Two issues here, neither particularly related to "writing systems" (but
that's typical for Qalam nowadays).

First, the Windows code pages (first 1252, then others) have been around
for over a decade, well before Unicode gained commercial popularity.
1252 is a proprietary encoding based on Latin-1, but up until the
mid-'90s, proprietary encodings were the only way to get the directional
curly quotes, which are required for good typography (not exhibited in
this e-mail).

By using the term "smart quotes" to refer to these curly quotation
marks -- as well as to the technique by which Microsoft Word and other
editors figure out which straight quotes are "left" and which are
"right," and replace them with directional quotes as appropriate --
Microsoft seems to have created a terminological rope with which its
detractors delight in hanging them. Nicholas's "a dubious term" is mild
compared to the things some people have said about "smart quotes"; John
Walker of Fourmilab is perhaps the most infamous in his caricature of
them.

But the real problem with "smart quotes" is not the existence of the
proprietary encoding, nor the software that automatically converts
straight quotes to curly quotes; but rather e-mail clients that label
this 1252-encoded text as "Latin-1" or "ISO-8859-1." Microsoft software
used to be particularly bad at this, but my understanding is that recent
versions (available for use on any 32-bit Windows system, nut just XP)
now tag text correctly.

Second, Nicholas's example demonstrates what happens when *any* e-mail
software misinterprets the encoding of a string, over and over again.
The e-mail software in question is reading UTF-8 code sequences as if
they were 1252 characters, then writing each of those "characters" back
in UTF-8. Using SC UniPad to copy Nicholas's "nonsense" text as UTF-8
and paste it back as 1252, three or four times, I can unwind the
sequence and retrieve the original single quotes.

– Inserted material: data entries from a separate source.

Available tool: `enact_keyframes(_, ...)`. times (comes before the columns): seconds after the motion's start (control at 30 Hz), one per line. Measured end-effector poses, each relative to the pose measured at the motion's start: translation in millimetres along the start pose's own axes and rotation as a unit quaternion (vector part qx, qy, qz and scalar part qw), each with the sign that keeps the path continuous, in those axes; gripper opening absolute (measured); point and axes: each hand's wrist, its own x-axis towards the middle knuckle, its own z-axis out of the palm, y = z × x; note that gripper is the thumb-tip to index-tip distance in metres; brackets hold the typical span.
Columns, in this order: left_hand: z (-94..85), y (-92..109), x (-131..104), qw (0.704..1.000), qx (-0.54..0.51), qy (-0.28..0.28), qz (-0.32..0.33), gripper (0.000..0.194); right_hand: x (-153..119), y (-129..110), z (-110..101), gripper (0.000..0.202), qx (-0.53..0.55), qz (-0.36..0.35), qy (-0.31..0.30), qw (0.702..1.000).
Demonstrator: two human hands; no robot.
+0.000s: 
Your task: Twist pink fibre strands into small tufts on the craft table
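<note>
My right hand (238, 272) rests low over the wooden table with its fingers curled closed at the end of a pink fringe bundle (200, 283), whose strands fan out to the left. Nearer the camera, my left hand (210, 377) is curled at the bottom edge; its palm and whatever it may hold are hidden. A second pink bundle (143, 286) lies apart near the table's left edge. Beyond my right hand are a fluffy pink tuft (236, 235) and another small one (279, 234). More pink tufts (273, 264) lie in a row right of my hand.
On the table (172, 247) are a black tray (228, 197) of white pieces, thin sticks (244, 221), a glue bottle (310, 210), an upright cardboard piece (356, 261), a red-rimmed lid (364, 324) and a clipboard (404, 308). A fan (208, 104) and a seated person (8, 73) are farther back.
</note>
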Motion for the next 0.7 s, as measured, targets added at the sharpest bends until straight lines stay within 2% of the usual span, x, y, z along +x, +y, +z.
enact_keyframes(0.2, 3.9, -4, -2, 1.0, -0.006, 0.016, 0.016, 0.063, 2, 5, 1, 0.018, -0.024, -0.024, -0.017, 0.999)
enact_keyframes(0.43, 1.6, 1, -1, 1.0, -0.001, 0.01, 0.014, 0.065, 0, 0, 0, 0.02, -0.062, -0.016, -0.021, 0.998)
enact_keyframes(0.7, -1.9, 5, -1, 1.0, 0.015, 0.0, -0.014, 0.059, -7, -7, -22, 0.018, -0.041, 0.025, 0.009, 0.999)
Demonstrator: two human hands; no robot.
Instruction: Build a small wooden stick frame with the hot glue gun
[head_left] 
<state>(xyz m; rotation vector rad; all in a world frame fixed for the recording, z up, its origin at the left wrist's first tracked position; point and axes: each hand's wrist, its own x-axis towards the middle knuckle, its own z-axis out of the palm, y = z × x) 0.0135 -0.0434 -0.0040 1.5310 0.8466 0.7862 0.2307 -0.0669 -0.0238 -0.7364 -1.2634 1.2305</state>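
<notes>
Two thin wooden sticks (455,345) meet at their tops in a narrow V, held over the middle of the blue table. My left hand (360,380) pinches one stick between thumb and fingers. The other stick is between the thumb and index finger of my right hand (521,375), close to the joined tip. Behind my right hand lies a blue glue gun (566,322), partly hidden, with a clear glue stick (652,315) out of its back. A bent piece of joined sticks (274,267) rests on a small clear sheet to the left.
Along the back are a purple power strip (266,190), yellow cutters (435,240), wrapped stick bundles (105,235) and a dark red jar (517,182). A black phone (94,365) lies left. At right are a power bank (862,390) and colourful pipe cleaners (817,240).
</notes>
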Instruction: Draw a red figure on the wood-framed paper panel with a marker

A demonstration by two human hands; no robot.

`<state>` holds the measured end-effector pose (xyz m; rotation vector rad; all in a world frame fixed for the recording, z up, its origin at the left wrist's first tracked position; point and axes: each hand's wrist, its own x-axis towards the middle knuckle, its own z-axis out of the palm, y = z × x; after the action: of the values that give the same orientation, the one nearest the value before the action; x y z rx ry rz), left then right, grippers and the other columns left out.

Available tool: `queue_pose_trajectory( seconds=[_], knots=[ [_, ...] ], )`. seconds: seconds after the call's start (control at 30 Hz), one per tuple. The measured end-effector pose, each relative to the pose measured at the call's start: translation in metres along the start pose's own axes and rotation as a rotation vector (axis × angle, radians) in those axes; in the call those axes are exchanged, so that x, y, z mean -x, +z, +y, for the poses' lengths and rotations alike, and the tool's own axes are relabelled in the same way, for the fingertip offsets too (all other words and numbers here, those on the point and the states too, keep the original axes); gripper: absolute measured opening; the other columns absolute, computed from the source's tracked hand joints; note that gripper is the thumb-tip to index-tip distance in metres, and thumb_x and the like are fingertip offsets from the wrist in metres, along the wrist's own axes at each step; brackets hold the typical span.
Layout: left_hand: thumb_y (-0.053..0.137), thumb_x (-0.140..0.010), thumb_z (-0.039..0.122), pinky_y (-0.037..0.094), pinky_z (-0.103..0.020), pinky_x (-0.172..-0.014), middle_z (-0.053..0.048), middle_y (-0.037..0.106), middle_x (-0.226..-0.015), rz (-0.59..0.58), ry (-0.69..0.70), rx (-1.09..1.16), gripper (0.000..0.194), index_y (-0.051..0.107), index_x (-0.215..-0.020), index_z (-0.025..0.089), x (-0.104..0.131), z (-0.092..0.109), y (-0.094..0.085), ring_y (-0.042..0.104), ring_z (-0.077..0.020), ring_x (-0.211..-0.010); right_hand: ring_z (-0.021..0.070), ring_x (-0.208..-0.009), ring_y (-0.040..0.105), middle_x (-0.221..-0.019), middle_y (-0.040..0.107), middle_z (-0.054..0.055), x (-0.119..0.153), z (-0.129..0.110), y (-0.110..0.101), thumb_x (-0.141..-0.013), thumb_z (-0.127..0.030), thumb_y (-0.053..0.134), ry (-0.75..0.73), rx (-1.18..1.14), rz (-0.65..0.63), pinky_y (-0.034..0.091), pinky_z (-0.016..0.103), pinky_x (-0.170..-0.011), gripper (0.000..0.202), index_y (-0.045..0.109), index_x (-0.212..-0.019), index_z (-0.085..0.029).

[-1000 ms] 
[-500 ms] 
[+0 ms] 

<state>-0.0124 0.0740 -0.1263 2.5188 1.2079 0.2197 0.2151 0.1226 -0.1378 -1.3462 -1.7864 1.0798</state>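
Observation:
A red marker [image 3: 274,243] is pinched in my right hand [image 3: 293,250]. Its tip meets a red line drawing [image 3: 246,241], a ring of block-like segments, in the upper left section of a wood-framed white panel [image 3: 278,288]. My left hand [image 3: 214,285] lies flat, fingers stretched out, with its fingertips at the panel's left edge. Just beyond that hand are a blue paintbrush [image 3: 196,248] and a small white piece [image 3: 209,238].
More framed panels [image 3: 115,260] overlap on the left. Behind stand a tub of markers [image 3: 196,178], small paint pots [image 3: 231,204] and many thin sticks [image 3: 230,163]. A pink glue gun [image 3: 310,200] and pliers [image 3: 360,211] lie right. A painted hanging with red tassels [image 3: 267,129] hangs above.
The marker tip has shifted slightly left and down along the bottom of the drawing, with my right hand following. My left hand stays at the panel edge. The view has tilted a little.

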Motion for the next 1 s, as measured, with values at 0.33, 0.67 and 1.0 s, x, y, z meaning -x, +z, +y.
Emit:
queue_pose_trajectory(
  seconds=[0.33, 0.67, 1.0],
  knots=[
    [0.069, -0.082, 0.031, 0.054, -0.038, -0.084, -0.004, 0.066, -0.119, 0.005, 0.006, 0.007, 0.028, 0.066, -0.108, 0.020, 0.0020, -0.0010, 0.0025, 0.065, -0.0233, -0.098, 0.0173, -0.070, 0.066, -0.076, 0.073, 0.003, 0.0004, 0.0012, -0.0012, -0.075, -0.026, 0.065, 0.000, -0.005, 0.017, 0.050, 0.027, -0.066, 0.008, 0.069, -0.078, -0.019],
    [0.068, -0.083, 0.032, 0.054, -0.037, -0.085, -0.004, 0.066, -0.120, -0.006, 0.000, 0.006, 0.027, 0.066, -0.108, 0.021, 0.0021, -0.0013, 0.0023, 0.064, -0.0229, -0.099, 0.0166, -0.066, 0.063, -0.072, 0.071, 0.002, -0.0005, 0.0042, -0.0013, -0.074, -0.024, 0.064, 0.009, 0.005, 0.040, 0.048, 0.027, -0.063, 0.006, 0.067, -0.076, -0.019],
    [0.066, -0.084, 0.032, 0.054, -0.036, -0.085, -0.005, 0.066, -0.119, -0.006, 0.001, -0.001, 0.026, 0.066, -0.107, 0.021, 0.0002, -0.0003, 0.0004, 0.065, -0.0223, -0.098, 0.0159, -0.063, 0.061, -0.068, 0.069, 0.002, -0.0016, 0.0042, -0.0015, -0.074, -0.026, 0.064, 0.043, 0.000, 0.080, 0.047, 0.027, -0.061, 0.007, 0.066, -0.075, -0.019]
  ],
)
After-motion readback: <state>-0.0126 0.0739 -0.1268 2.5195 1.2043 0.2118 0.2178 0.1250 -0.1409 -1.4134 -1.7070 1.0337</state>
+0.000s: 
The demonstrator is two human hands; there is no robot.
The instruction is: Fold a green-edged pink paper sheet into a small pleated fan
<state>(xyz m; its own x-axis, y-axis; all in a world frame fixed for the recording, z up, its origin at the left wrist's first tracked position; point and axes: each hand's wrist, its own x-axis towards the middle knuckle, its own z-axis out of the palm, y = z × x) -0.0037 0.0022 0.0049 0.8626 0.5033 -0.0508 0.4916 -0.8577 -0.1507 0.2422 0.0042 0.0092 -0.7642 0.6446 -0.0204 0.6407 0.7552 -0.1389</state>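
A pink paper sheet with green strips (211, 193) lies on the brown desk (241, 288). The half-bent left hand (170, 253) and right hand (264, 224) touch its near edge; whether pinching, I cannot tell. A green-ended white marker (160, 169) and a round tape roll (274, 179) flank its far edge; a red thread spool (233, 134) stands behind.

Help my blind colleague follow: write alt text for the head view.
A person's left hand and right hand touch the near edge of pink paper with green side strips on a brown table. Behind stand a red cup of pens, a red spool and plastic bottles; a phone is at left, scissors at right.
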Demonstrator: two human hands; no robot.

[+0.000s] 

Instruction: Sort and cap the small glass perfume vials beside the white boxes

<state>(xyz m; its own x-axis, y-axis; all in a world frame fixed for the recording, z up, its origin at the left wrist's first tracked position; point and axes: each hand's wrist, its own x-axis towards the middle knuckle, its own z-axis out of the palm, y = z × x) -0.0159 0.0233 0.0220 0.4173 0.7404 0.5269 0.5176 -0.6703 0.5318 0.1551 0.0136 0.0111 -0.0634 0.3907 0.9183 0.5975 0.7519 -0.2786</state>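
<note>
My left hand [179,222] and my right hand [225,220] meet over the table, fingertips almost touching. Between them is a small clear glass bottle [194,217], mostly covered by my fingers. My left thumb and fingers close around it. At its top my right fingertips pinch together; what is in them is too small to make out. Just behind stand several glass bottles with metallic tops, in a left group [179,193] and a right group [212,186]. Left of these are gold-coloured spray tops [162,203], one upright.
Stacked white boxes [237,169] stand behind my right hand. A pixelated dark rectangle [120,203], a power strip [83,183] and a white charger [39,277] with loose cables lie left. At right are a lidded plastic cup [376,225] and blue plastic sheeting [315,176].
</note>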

Importantly, this has NOTHING to do with the Microsoft CP1252
extensions. This would happen with any Latin-1 characters outside the
ASCII range. It only shows up in this case because the English text in
question doesn't use any "extended" characters except for the curly
quotes. A simple "e with acute," encoded in Latin-1 (or 1252), would
get mangled in exactly the same way, although the expansion would be
less because "e with acute" is encoded with only 2 bytes in UTF-8, while
the curly quotes use 3.

-Doug Ewell
Fullerton, California
http://users.adelphia.net/~dewell/